Cork captain Mark Coleman gears up for Galway showdown in Thurles

“We had done our homework on Antrim and we knew what we were going to get from them."
Cork captain Mark Coleman gears up for Galway showdown in Thurles

Cork captain Mark Coleman scores a point from long range against Waterford. Picture: INPHO/Ken Sutton

WHILE the difficulty of Cork’s All-Ireland SHC preliminary quarter-final win over Antrim on Saturday might have been a surprise to some, captain Mark Coleman was not among those.

The final score of 3-27 to 2-19 featured a last-minute goal by Séamus Harnedy but, with five minutes of normal time left, Antrim had a free to reduce the deficit to four points, having led by one at half-time.

The Joe McDonagh Cup winners will reflect on some poor shooting with the wind in the first half, but even so, Coleman knew what was coming.

“Maybe outside the camp, they were underrated,” he said. “We had done our homework on them and we knew what we were going to get from them. They’re a very well-trained team and there are passionate hurling people up there, so we knew we weren’t going to come up and get an easy game.

We got exactly what we expected, to be honest. It was going to be a physical game, a tough game, tight pitch and the crowd against you.

“We got a tough game, which is good preparation for us for next week.”

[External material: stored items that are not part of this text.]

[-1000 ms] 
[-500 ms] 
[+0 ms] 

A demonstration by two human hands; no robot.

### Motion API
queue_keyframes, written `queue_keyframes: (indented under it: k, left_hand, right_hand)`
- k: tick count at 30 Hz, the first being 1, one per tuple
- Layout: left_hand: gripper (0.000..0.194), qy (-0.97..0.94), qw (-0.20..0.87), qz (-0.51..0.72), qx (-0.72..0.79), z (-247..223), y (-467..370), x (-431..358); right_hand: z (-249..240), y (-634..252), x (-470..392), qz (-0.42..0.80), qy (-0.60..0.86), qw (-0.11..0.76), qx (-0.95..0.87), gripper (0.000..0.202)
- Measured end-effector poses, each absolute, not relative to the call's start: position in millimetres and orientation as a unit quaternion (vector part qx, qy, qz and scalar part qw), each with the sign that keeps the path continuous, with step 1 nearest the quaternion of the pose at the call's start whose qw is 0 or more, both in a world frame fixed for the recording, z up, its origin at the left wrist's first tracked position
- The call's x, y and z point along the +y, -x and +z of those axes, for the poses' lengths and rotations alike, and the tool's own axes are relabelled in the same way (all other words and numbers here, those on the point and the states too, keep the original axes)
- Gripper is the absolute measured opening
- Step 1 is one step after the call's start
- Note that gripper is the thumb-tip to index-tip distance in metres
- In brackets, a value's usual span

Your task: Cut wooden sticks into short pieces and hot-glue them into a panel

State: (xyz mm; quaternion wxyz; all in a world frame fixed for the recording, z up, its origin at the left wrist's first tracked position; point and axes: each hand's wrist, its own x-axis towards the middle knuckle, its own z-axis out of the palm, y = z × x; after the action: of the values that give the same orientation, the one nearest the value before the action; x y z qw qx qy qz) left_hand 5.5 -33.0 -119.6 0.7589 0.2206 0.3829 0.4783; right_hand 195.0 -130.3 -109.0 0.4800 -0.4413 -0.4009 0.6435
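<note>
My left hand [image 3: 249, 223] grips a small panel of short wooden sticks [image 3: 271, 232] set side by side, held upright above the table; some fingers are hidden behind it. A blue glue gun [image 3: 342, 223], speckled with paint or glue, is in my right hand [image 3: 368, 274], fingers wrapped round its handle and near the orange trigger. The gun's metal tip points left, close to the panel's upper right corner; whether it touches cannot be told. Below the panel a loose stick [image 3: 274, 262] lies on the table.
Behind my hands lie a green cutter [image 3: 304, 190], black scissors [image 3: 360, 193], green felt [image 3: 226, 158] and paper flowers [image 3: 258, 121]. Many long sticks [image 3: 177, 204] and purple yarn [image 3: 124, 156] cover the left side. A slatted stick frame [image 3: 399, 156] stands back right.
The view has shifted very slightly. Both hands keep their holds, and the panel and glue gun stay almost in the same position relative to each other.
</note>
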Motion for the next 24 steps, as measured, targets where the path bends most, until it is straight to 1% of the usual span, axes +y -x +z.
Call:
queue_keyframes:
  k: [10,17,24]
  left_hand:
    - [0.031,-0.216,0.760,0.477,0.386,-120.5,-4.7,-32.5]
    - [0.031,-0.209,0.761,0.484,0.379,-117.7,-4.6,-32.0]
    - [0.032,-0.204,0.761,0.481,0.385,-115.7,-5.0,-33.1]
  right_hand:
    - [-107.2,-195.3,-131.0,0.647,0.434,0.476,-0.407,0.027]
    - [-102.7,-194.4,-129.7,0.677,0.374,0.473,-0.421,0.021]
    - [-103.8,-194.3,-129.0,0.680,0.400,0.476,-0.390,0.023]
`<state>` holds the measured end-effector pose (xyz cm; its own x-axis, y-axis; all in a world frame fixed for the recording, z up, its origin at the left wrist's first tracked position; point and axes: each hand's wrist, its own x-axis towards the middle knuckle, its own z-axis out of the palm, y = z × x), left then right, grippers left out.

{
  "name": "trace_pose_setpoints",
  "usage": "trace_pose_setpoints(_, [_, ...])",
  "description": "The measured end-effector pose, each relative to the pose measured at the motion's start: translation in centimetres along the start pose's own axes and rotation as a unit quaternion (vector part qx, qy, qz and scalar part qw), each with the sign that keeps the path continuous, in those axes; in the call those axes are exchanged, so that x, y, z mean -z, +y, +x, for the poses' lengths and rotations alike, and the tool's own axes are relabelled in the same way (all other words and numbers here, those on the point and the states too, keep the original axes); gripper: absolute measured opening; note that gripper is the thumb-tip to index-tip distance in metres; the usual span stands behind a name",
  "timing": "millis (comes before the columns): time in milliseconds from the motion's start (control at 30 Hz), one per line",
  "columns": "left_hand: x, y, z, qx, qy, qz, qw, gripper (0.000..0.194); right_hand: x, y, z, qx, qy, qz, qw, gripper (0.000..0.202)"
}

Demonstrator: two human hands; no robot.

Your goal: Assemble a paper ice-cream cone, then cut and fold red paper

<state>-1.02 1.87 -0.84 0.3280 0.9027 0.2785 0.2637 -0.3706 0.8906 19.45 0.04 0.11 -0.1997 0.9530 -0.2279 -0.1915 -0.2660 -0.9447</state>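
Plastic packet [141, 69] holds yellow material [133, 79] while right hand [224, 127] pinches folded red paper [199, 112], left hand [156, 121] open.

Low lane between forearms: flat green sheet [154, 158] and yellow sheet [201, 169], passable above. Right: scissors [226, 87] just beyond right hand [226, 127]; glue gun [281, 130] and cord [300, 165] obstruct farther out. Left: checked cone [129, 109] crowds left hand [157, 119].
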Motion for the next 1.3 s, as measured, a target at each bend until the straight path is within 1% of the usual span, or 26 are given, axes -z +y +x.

Cork's Ger Millerick, with Mark Coleman in the background, gets past Antrim's Conor McCann on Saturday. Picture: John McVitty/Inpho
Cork's Ger Millerick, with Mark Coleman in the background, gets past Antrim's Conor McCann on Saturday. Picture: John McVitty/Inpho

Cork’s next task is this Saturday’s quarter-final against Galway – and, ultimately, getting there was the mission for Coleman and the team, whatever the method.

“That’s the sport we’re playing in,” he said. “You go through those sticky patches and it’s all about how you react to it and I think we’d have been happy with how we reacted in the second half.

“When it mattered most, we were able to get over that sticky patch and tough it out and get the result we needed.

“They weren’t going to lie down in front of their own crowd in Belfast. We were ready for it and we knew what was coming – don’t get me wrong either, they’re a very good side, they played some good hurling and they had clever running off the ball.

“They used the ball very well and got some good scores from out the field. If you’re not at 100 percent – if you’re only at 90 or 95 percent – they’re a team that can punish you and they showed that.

SHARPER

“Maybe they were that bit sharper coming off last week. We might have just taken that bit of time to come back into it, get up to that match pace that they were at and, thankfully, once we reached it, we were able to drive on.”

Down a point at half-time, Cork didn’t engage in any panic. Now, the hope is that they can harness momentum.

“We said at half-time that there were a couple of things we needed to work on but we knew that we had the strength and the players to get out of it,” Coleman said.

“It was about racking up the scores, trying to get a distance between us. It’s all about playing these games and learning.

“We were sitting inside at half-time a point down and we had to think our way out of it so it’s definitely good preparation.

There was a strong crowd behind them, it was similar to Walsh Park a few weeks ago in terms of the partisan atmosphere. You learn about yourself in these difficult situations and thankfully we were able to do that.

“It was tough on the bodies as well, a good workout, so good for next week. We’ll recover and go straight back into it for Galway.

“You can get away with two weekends in a row, thankfully, so hopefully that’ll work in our favour and we’ll have a bit of momentum going into next week.”

Meanwhile, in Co-op SuperStores Cork Premier SHC (Divisions/Colleges) action this evening, Carbery face Duhallow in Coachford (7.30pm).

Last week, Carbery fell to a late Avondhu surge at the same venue, with Jeremy Ryan top-scoring for the south-west division with eight points while Philip Wall landed two goals and Darren O’Donovan got 1-1.

Duhallow only played one game last year, losing heavily to Muskerry and one of their key players from then, former Cork centre-back Mark Ellis, has since departed for America. They will look to the likes of Dromtarriffe’s Tomás Howard, Seán Howard and Brandon Murphy, Kevin Tarrant (Banteer), Darragh Cashman of Millstreet, Meelin duo Jason O’Callaghan and Shane Curtin and Newmarket pair Alan Ryan and Cathal Browne.